Trad. du japonais par Kaoru Sekizumi et Frédéric Boilet
Éditions Casterman, “Écritures”, 2002 (1998)

Tout ce qui était inscrit dans ma mémoire,
les événements du passé, étaient ici des événements à venir.

Un homme est ivre et doit rentrer chez lui. Il se trompe de train et prend celui qui le conduit jusqu’à son village natal. En visitant la tombe de sa mère, il fait un malaise et se retrouve métamorphosé en adolescent. Il revit l’année de ses 14 ans, l’année où son père a disparu.

Encore un manga classique, élevé au rang de chef d’oeuvre incontournable en quelques années.

Dans cette histoire, le narrateur est confronté à un événement fantastique qui le force à remettre sa vie en perspective. Homme visiblement insatisfait dans sa vie privée et professionnelle, enclin à l’alcoolisme, il doit prendre du recul en réintégrant son “moi à 14 ans”. Cette transformation est une chance de l’aider à cesser d’être sans cesse submergé par le passé et de résoudre l’incompréhension devant la fuite de son père, grâce à son regard d’adulte.

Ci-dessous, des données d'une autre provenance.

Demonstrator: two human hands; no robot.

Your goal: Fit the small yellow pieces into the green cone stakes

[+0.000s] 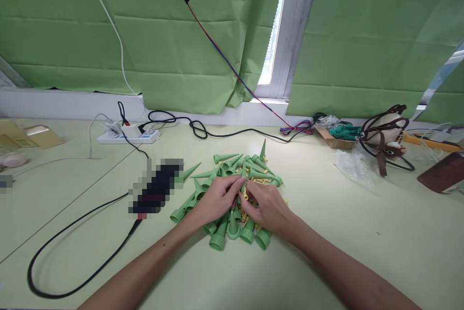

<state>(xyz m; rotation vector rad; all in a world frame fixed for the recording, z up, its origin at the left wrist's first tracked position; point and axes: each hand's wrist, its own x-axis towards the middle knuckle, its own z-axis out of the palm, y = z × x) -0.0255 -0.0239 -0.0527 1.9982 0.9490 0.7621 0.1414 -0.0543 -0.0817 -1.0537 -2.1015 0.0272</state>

Un trait parfaitement maîtrisé, de merveilleux paysages, une mise-en-scène si précise qu’on pourrait directement en faire un film (il y en a eu un mais je le déconseille, l’histoire a été transposée en France dans les années 50), bref tout est là pour que ce manga soit réussi. Le côté fantastique donne un goût un peu étrange et inquiétant à cette fable et l’on relève parfois quelques incongruités. Je me souviens de m’être dit “celui-là, il a pas regardé Retour vers le futur!”. Mais le tout reste très cohérent et aboutit à une conclusion pleine d’espoir à portée universelle.

Je confirme, incontournable!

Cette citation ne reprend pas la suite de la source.